A Phase 1 Randomized, Single-Blind, Placebo-Controlled, Ascending Dose Study to Evaluate the Safety and Immunogenicity of rVSV∆G-MARV-GP [Angola] (PHV01, MARV GP Vaccine) in Healthy Adults

This is a Phase 1 randomized, single-blind, placebo-controlled, ascending dose study to evaluate the safety and immunogenicity of rVSV∆G-MARV-GP [Angola] (PHV01, Marburg Virus glycoprotein [MARV GP] Vaccine) in healthy adults. PHV01 is a live, attenuated rVSV vaccine expressing the MARV GP. The main questions it aims to answer are:

• Which dose of PHV01 is safe to administer to, and well-tolerated by healthy adult subjects?
• What is the immunologic response (Marburg-specific Immunoglobulin G (IgG) ELISA antibody and neutralizing antibodies) to each dose level?

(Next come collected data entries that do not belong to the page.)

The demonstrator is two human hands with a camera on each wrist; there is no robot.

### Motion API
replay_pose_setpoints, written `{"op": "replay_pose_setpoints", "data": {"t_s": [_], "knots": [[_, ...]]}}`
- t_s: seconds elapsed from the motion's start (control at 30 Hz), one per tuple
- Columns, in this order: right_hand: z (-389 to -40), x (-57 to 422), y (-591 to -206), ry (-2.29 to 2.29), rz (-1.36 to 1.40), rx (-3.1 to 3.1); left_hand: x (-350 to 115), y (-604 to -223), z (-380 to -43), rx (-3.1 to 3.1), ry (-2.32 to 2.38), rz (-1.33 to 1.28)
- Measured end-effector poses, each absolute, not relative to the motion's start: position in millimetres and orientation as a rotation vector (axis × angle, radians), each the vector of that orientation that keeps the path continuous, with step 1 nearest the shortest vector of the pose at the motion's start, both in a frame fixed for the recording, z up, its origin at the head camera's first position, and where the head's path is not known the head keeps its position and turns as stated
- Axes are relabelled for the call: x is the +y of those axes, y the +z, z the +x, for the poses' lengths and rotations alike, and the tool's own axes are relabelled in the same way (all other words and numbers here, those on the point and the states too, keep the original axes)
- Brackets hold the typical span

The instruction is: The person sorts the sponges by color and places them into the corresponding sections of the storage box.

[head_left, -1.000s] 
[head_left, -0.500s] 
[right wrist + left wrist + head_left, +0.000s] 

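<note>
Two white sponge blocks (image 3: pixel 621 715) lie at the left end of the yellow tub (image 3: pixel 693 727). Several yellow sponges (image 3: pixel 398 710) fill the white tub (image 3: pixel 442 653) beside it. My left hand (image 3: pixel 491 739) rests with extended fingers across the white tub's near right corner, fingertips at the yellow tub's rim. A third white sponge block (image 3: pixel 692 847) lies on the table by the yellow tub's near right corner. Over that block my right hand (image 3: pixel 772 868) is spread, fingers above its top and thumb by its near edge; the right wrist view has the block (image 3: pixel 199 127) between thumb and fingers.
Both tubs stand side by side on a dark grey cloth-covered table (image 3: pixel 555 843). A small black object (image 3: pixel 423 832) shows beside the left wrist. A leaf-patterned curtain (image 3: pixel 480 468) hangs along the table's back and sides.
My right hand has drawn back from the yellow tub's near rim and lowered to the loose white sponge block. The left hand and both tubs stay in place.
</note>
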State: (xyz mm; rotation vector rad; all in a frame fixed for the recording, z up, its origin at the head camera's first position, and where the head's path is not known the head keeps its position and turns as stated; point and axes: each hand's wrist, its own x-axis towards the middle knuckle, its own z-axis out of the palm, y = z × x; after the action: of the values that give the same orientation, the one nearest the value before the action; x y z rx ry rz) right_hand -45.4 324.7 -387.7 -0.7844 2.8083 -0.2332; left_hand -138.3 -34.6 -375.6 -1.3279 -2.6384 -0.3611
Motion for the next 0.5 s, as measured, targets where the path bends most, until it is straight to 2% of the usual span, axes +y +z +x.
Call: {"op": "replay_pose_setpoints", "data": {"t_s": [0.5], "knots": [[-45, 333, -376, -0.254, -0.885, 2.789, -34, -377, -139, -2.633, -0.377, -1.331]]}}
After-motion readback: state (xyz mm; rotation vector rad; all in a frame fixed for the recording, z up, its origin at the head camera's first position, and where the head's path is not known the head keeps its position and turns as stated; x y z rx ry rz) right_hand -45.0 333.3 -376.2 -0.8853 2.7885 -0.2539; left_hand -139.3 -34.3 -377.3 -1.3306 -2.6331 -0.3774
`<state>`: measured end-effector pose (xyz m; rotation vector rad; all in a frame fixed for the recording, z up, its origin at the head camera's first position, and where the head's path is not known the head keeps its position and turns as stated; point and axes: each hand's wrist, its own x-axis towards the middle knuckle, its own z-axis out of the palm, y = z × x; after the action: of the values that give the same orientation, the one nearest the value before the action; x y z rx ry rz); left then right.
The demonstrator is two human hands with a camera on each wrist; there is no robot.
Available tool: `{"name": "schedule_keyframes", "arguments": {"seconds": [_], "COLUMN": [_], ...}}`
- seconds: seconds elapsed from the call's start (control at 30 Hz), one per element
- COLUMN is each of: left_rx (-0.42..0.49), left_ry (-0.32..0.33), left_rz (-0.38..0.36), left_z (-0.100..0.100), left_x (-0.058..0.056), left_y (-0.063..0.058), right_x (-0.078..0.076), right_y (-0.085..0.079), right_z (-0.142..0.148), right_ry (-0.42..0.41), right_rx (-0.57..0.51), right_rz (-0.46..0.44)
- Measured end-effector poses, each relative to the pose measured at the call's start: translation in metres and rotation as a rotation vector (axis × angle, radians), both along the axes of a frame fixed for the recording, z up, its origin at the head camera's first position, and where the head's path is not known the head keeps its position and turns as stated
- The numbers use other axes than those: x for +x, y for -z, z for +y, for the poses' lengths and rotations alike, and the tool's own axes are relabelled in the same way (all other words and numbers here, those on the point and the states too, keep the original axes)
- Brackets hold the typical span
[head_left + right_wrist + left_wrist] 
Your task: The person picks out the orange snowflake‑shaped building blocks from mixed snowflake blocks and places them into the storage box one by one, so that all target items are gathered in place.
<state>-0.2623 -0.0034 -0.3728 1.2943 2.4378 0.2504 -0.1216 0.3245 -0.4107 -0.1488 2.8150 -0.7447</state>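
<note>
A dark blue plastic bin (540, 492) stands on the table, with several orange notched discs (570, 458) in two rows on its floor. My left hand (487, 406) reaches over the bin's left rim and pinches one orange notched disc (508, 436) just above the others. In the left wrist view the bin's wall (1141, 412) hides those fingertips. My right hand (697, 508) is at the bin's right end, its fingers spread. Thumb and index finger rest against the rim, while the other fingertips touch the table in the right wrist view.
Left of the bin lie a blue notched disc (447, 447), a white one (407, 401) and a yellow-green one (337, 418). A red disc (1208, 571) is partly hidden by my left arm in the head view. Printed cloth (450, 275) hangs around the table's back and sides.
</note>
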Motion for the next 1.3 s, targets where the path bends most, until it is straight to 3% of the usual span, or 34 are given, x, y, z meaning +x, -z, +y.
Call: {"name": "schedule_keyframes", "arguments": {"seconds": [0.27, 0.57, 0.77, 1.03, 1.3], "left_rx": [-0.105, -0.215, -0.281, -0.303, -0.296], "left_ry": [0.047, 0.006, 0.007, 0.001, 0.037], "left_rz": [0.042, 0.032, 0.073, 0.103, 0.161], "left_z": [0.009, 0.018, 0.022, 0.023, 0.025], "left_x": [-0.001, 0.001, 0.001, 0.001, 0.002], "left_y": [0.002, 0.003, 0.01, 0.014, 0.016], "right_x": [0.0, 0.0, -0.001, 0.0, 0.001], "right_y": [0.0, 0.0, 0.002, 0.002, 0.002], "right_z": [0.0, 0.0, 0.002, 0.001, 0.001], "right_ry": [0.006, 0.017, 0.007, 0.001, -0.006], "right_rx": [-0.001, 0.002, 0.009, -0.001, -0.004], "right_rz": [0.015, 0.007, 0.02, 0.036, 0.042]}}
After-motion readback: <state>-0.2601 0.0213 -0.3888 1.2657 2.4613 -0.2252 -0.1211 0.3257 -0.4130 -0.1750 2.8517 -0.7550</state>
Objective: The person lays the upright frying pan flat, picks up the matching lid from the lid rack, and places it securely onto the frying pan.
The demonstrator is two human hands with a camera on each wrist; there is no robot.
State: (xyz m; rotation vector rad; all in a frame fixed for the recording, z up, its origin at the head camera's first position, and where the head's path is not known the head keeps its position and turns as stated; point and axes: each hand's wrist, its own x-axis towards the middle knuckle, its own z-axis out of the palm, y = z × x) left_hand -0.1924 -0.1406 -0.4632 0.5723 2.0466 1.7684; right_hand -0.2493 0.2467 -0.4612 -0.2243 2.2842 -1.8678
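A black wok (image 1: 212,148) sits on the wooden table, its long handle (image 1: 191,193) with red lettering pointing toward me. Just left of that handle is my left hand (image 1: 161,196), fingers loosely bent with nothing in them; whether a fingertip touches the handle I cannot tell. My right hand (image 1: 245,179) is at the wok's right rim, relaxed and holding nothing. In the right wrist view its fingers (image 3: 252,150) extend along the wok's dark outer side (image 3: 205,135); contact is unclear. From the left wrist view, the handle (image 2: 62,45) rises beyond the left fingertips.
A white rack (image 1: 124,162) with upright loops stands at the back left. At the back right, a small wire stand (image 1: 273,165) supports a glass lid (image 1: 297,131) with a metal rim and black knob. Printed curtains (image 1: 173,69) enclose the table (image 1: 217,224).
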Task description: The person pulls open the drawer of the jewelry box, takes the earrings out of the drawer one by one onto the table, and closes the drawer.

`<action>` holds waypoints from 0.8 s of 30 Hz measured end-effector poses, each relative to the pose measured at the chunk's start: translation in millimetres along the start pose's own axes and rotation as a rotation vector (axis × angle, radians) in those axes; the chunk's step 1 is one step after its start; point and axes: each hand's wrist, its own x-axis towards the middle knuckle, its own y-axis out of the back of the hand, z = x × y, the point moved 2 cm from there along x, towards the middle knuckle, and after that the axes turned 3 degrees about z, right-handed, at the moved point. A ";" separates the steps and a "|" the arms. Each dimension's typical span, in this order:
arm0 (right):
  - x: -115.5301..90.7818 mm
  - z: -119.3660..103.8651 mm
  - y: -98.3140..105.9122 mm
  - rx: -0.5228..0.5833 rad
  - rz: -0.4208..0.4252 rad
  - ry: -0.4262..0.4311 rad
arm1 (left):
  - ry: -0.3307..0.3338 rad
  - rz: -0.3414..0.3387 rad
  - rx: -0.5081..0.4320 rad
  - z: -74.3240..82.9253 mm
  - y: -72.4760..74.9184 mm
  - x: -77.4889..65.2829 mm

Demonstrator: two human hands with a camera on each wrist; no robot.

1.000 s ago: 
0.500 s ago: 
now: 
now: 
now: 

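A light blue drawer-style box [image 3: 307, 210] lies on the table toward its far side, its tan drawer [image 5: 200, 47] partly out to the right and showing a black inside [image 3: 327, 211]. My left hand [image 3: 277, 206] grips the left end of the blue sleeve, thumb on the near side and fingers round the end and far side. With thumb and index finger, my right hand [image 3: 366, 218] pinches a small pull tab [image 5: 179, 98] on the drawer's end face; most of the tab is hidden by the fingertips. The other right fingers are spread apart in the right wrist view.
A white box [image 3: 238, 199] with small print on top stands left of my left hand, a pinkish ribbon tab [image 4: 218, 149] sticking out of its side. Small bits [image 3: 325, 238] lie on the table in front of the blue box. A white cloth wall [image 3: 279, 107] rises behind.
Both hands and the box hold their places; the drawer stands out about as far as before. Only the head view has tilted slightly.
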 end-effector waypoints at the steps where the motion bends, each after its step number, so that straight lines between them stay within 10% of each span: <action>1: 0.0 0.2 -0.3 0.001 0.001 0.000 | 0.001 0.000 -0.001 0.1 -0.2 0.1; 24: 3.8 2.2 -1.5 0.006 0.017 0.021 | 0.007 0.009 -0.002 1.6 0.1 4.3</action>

Participants will receive 1 intramuscular injection of PHV01 or placebo on Day 1 and will be followed for 181 days.

Study Overview

• Status: Recruiting
• Conditions: Marburg Virus Disease
• Intervention / Treatment: Biological: PHV01; Biological: Placebo

Detailed Description

Participants will be randomly assigned to vaccine or placebo in four dose cohorts, starting with evaluation of safety using a sentinel group at each dose level, followed by dosing of the rest of the group in the next cohort. That next cohort will also dose the sentinel group with the next higher dose.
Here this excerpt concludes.